Hurts Me More Than You: Traveler’s Story
Trigger warning for Hurts Me More Than You series: posts in this series may include detailed descriptions of corporal punishment and physical abuse and violence towards children.
Additional trigger warning for Traveler’s story: descriptions of self-injury.
Here are the lessons I learned from spanking:
1) Suppress your conscience; avoid the consequences of your actions.
When I was very, very young, I unrolled a roll of toilet paper in the bathroom and then left the mess behind when I got distracted by something else. The mess was discovered, and I feared being spanked if I was implicated. Instead of confessing, I asked “what will happen to the person who says they did it?”
“Nothing except they will have to clean it up,” my mother responded.

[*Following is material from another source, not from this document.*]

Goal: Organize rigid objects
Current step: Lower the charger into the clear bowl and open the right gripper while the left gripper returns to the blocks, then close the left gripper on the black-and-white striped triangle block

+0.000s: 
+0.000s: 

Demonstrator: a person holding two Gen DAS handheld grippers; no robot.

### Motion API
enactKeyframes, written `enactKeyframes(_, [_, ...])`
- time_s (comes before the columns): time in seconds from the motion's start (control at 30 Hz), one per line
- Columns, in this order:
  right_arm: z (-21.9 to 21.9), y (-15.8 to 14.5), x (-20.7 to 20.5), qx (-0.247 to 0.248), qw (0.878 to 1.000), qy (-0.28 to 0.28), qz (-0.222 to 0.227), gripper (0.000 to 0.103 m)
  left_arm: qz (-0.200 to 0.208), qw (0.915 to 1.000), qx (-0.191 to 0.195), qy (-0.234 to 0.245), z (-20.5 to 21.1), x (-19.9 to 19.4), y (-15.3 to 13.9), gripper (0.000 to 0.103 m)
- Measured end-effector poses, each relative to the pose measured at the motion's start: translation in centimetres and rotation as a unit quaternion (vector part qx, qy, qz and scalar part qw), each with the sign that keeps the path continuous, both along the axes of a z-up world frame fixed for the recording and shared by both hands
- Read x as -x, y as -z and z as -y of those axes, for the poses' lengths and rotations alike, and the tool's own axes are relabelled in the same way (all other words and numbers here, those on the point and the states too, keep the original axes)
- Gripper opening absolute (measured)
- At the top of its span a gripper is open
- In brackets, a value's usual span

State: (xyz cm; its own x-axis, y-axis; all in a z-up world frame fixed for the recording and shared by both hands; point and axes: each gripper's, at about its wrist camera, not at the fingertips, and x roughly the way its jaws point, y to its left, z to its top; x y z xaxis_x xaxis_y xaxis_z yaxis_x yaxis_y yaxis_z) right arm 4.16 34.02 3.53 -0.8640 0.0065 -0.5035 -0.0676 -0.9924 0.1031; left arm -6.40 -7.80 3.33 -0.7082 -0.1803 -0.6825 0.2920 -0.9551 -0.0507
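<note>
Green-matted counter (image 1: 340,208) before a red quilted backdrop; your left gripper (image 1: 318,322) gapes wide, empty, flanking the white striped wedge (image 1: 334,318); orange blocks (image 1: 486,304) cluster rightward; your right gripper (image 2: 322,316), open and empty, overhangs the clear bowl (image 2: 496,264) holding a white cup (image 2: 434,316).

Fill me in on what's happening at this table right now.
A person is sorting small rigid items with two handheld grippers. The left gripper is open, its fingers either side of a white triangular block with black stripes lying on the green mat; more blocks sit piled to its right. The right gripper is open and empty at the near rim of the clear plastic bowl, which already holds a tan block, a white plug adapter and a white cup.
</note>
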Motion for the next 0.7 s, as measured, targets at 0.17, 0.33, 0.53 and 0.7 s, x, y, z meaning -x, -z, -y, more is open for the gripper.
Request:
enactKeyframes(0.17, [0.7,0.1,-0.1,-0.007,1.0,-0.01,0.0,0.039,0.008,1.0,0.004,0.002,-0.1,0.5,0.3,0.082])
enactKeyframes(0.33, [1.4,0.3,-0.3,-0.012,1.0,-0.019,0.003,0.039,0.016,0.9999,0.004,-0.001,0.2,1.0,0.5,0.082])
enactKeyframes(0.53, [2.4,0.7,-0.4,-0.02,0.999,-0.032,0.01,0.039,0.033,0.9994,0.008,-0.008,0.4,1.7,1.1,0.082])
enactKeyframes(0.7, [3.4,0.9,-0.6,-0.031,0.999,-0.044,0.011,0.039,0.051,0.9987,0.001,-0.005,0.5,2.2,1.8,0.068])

“Oh, well in that case, I did it,” I said, and gladly cleaned my mess.
With the fear of violence removed, I was happy to answer my own conscience and fix my mistake.
2) You can’t make up for your mistakes; you can only suffer for them.
One morning, I was late starting homeschool because I had gotten distracted during my chores. It didn’t matter if I was sorry, or if I promised to do better, or if I made my bed on time for the rest of the week, or if I even offered to do other chores to make up for it. Forgiveness could not be obtained from my mother until she hit me until I cried. I truly wanted to make my mother happy and to do right by her. But, a spanking taught me that there was no way to make things right anymore.
The only way for me to be forgiven and returned to my valued place in the family was to submit to physical pain.
3) Violence and humiliation can be deserved.
When my family rejected me as an adult for my sexuality, I began to abuse myself. I thought of it as a method of atonement. I would beat my shins against a table to raise welts and bruises. I would scratch at the skin on my stomach, upper thighs, and arms to make myself bleed.
I felt like I deserved to hurt.
I deserved violence. I deserved humiliation. I deserved emotional abuse.
And why shouldn’t I? My family had always taught me never to let anyone hurt me. But yet, they crossed those boundaries repeatedly when I was a child. I learned that there were situations where violence, humiliation, and a lack of self-respect were deserved.
Is it so hard to imagine that these toxic thoughts could have carried over into my adulthood?